Diese Primatengattung ist in ganz Afrika südlich der Sahara beheimatet; ihr Verbreitungsgebiet erstreckt sich von Senegal über Äthiopien bis Südafrika. Die Westliche Grünmeerkatze lebt auch auf St. Kitts und anderen Karibikinseln, wohin sie im 16. Jahrhundert durch den Sklavenhandel gelangte. Im Gegensatz zu den eigentlichen Meerkatzen sind die Grünen Meerkatzen keine ausgeprägten Waldbewohner, sondern bevorzugen offenes Gelände wie Savannen. Allerdings müssen sie jeden Tag trinken und sind daher auf Wasser angewiesen, sodass man sie nie weit von Flüssen oder Seen entfernt findet. Sie sind nicht sehr wählerisch in Bezug auf ihren Lebensraum, meiden aber allzu dichte Wälder (etwa das Kongobecken) und gänzlich baumlose Gebiete.

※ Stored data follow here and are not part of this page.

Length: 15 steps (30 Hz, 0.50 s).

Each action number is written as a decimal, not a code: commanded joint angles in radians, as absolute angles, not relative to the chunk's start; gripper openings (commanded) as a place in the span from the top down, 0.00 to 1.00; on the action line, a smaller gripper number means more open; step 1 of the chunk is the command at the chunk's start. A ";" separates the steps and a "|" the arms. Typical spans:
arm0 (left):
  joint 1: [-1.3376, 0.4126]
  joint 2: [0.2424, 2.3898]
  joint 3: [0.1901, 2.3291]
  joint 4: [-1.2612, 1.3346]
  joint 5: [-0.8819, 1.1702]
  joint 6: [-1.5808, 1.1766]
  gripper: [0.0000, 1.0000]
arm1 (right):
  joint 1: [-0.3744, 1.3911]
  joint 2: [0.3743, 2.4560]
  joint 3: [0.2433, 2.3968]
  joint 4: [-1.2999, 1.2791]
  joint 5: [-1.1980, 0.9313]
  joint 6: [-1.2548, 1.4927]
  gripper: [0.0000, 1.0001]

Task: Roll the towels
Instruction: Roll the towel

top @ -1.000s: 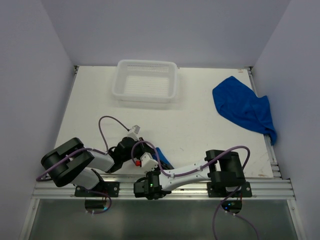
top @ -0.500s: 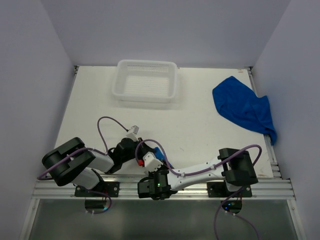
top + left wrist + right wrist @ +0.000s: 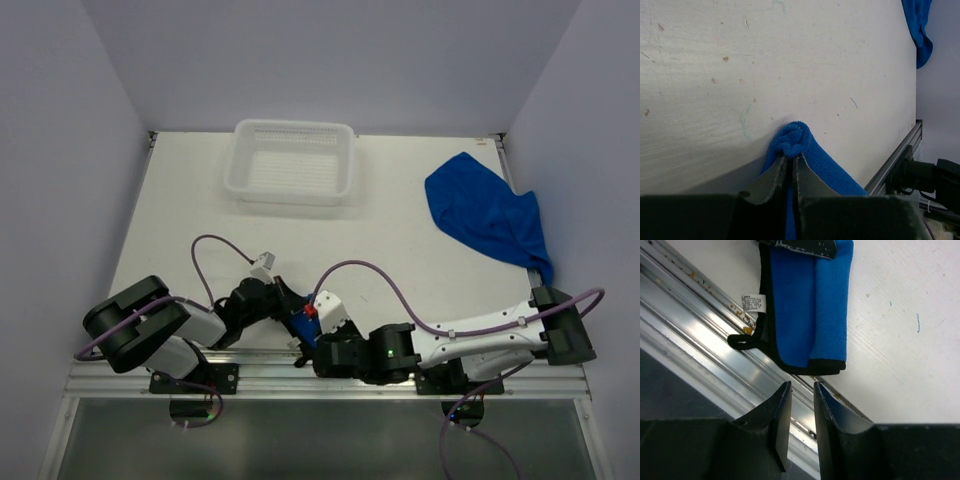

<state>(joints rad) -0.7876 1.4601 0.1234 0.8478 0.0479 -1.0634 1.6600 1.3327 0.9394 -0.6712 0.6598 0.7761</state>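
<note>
1. Rolling the near towel (image 3: 815, 167) looks like the step in hand. It lies at the front edge of the table (image 3: 400, 260), between the two arms, with one end bunched into a tight curl.
2. Left jaws are pressed together on that curl, pinching cloth right at the tips. The bite looks shallow, so don't tug upward or the curl will likely slip out.
3. Right jaws hang just off the towel's other end, over the aluminium rail (image 3: 700, 335). There's a narrow gap between them and nothing in it.
4. That free end is folded double, with the black hem and white label (image 3: 752, 302) facing the rail. It sits right at the table edge; can't tell if it overhangs.
5. Suggest the right jaws pin or take the hemmed end to hold the cloth taut, then the left turns the curl toward it. Slack cloth will probably roll crooked.
6. Keep the roll axis square to the strip. The fold edges line up well now and that's worth preserving.
7. Risk: the rail lip and the black hanging loop (image 3: 740, 340) could snag a jaw tip. Slide the towel inboard first if reach allows.
8. Second towel (image 3: 485, 215) lies crumpled at the table's far right, well apart, one corner trailing along the right edge. It needs flattening before any roll.
9. White basket (image 3: 290, 190) sits at the far middle, no towel in it.
</note>
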 commanded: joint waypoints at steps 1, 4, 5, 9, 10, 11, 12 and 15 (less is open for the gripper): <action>-0.788 1.471 0.072 0.709 -0.034 -1.015 1.00 | 1.596 1.286 0.884 -0.557 0.615 0.784 0.75; -0.790 1.457 0.063 0.709 -0.041 -1.022 1.00 | 1.497 1.235 0.821 -0.490 0.539 0.801 0.81; -0.790 1.453 0.060 0.709 -0.046 -1.022 1.00 | 1.471 1.212 0.807 -0.474 0.517 0.805 0.82; -0.796 1.440 0.054 0.712 -0.052 -1.022 1.00 | 1.329 1.175 0.752 -0.388 0.411 0.805 0.85; -0.798 1.440 0.054 0.712 -0.052 -1.022 1.00 | 1.310 1.174 0.736 -0.377 0.391 0.808 0.85; -0.801 1.440 0.055 0.715 -0.054 -1.022 1.00 | 1.281 1.172 0.729 -0.367 0.358 0.813 0.85; -0.802 1.443 0.054 0.715 -0.055 -1.020 1.00 | 1.272 1.173 0.716 -0.350 0.347 0.816 0.85; -0.810 1.445 0.060 0.713 -0.058 -1.019 1.00 | 1.253 1.192 0.693 -0.312 0.311 0.825 0.85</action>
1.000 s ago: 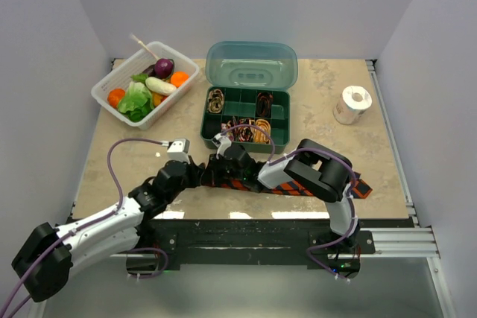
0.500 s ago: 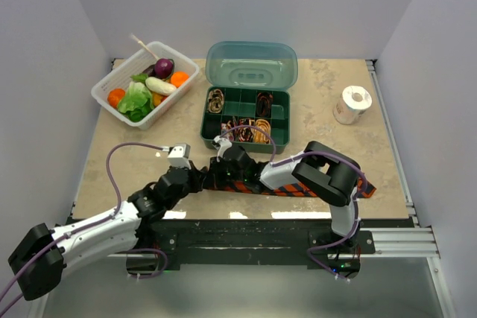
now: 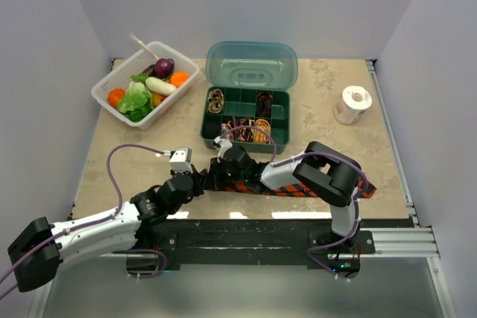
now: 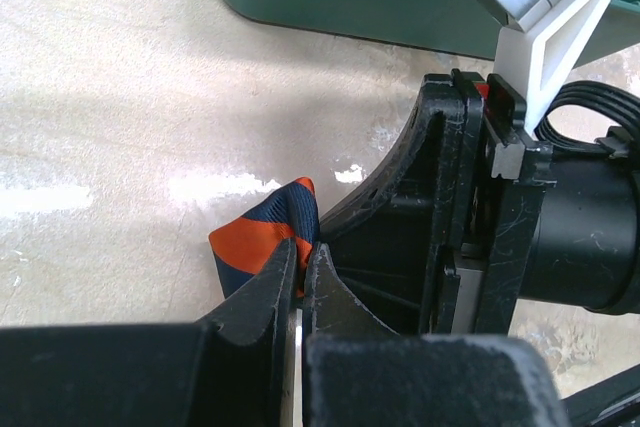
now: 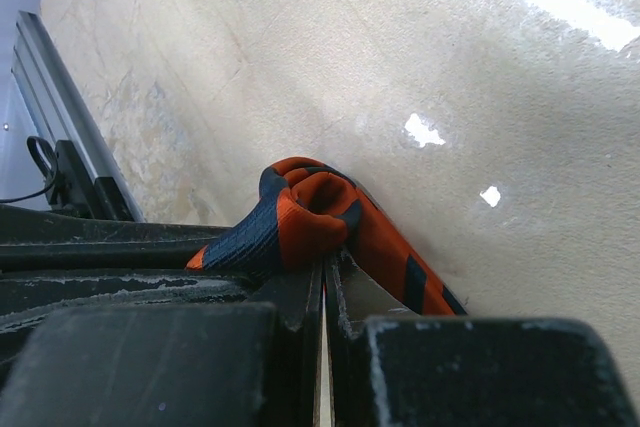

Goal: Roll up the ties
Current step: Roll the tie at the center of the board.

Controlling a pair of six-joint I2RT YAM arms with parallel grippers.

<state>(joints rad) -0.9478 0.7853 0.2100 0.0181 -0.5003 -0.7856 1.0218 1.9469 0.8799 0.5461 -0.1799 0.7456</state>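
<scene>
The striped tie [image 3: 291, 190] lies along the near edge of the table [image 3: 134, 154], its left end curled into a small first coil that the right gripper [image 5: 323, 265] clamps tight while the left gripper [image 4: 300, 265] pinches the tip, probably to stop the roll springing open

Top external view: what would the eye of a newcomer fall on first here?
First, the orange-red striped tie lying along the near edge of the table, with the left gripper and the right gripper both shut on its curled left end. Behind it, mid-table, stands an open teal compartment box holding coiled ties. A white basket of vegetables sits at the far left.
</scene>
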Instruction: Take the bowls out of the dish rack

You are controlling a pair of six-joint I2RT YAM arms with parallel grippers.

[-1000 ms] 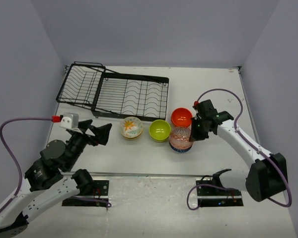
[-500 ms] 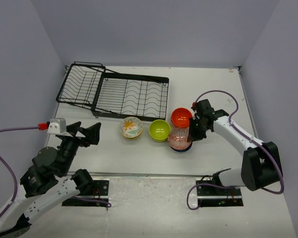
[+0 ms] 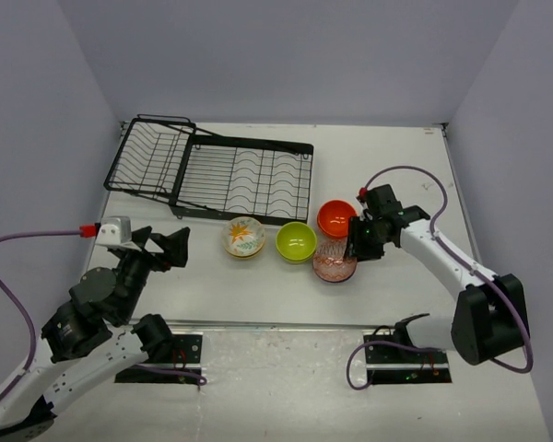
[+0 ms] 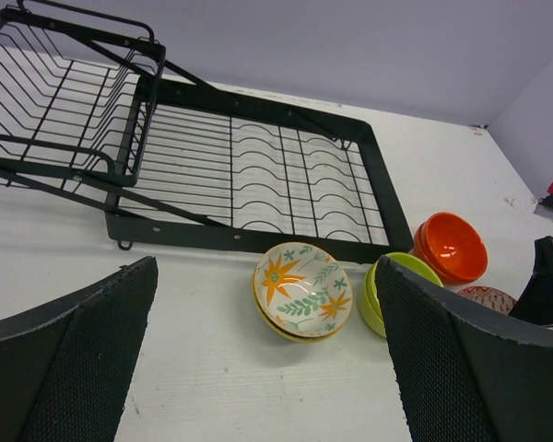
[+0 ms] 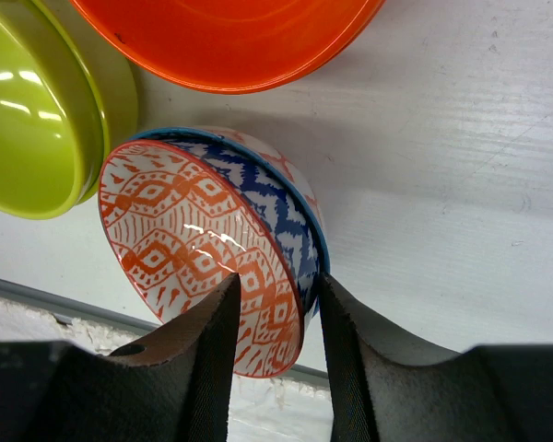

Das Fell der Grünen Meerkatzen erscheint kurz und an der Oberseite graugrün gefärbt, die Unterseite sowie der Haarkranz um das Gesicht ist weißlich-gelb. Das Gesicht selbst ist haarlos und schwarz. Grüne Meerkatzen erreichen eine Kopfrumpflänge von 40 bis 60 Zentimetern (dazu kommt noch der 30 bis 70 Zentimeter lange Schwanz), sowie ein Gewicht von rund 3 bis 7 Kilogramm. Die Männchen sind etwas größer als die Weibchen. Die Männchen haben charakteristisch gefärbte Genitalien: das Skrotum ist meist leuchtend-blau und der Penis rot.